Why the top constitutional institutions such as RBI are more scared of disclosure and common man's question for information? It took four years after the Supreme Court directive to the RBI to respect the RTI and disclose a list of wilful defaulters, the Central bank has finally complied.
After many tried and travelled up to the Supreme Court, 'thewire.in' filed another RTI in May 2019, and to great surprise, the RBI gave the information. And see now, what is revealed.
As per RTI definition, a borrower is a 'wilful defaulter' if the company has not met repayment obligations despite having the capacity to do so.
It is also used while referring to loan fraud cases, where the borrower has diverted the loan for purposes other than those initially stated. The list given above is a list of 'wilful defaulters'.
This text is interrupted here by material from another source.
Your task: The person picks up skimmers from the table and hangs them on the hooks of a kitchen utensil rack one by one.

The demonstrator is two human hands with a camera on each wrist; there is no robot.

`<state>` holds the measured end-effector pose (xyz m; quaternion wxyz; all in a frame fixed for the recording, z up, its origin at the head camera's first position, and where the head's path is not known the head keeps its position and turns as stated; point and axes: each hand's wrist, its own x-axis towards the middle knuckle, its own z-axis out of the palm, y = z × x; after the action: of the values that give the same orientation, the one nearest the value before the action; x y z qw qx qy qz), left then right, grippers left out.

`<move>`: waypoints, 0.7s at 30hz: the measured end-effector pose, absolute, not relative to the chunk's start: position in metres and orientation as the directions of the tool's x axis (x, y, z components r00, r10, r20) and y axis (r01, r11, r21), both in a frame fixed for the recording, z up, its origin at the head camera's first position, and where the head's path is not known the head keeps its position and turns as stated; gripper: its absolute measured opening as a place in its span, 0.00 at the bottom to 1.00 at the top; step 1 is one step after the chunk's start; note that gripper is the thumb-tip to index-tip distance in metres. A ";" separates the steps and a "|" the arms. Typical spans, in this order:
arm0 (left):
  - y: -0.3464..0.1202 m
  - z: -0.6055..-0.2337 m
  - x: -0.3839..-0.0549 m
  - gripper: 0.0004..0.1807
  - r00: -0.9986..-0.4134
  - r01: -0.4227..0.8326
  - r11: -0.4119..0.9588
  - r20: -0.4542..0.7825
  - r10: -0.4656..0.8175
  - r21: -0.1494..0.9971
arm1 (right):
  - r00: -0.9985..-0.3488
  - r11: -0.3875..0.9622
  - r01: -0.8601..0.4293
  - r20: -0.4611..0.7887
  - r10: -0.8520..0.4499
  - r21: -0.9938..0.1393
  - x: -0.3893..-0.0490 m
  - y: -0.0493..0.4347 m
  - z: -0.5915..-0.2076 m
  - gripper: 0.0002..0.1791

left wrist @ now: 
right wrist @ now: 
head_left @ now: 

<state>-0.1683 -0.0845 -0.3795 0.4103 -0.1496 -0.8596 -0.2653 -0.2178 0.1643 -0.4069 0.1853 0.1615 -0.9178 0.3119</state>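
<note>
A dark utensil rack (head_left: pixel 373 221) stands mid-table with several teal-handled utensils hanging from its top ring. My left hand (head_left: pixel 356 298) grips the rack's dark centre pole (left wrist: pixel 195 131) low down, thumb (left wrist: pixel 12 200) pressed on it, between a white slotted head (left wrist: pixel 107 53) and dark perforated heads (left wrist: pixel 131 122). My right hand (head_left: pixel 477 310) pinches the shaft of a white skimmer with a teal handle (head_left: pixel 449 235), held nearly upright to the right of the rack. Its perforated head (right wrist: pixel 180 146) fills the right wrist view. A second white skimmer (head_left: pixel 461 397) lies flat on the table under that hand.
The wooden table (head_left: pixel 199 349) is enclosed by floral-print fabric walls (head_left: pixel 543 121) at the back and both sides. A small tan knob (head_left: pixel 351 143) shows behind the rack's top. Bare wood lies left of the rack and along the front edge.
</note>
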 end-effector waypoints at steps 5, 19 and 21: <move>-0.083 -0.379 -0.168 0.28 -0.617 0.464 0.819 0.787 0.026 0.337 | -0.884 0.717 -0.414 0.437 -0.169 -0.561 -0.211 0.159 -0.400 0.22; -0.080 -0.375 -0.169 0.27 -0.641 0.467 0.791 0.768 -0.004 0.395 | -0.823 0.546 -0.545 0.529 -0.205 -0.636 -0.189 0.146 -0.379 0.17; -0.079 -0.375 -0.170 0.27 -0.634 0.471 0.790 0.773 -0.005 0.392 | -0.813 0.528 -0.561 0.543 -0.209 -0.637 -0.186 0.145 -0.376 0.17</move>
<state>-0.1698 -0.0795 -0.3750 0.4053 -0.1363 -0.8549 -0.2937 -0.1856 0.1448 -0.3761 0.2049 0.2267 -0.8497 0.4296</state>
The amounts of money given in the table is the sum of 'funded advances outstanding' and amount 'prudentially/technical written-off' as on April 30, 2019. The total advances outstanding in the names of these 30 companies including the amount the banks wrote off adds up to Rs 50 thousand crore.
While the RBI was engaged in denying this information, an agency called TransUnion Cibil data was collecting the data of defaulters and according to which as on December 2018, over 11,000 companies had wilfully defaulted on amounts worth over Rs 1.61 lakh crore. In the last five years, the wilful defaults have soared by Rs 121,700 crore from just Rs 39,504 crore in March 2014.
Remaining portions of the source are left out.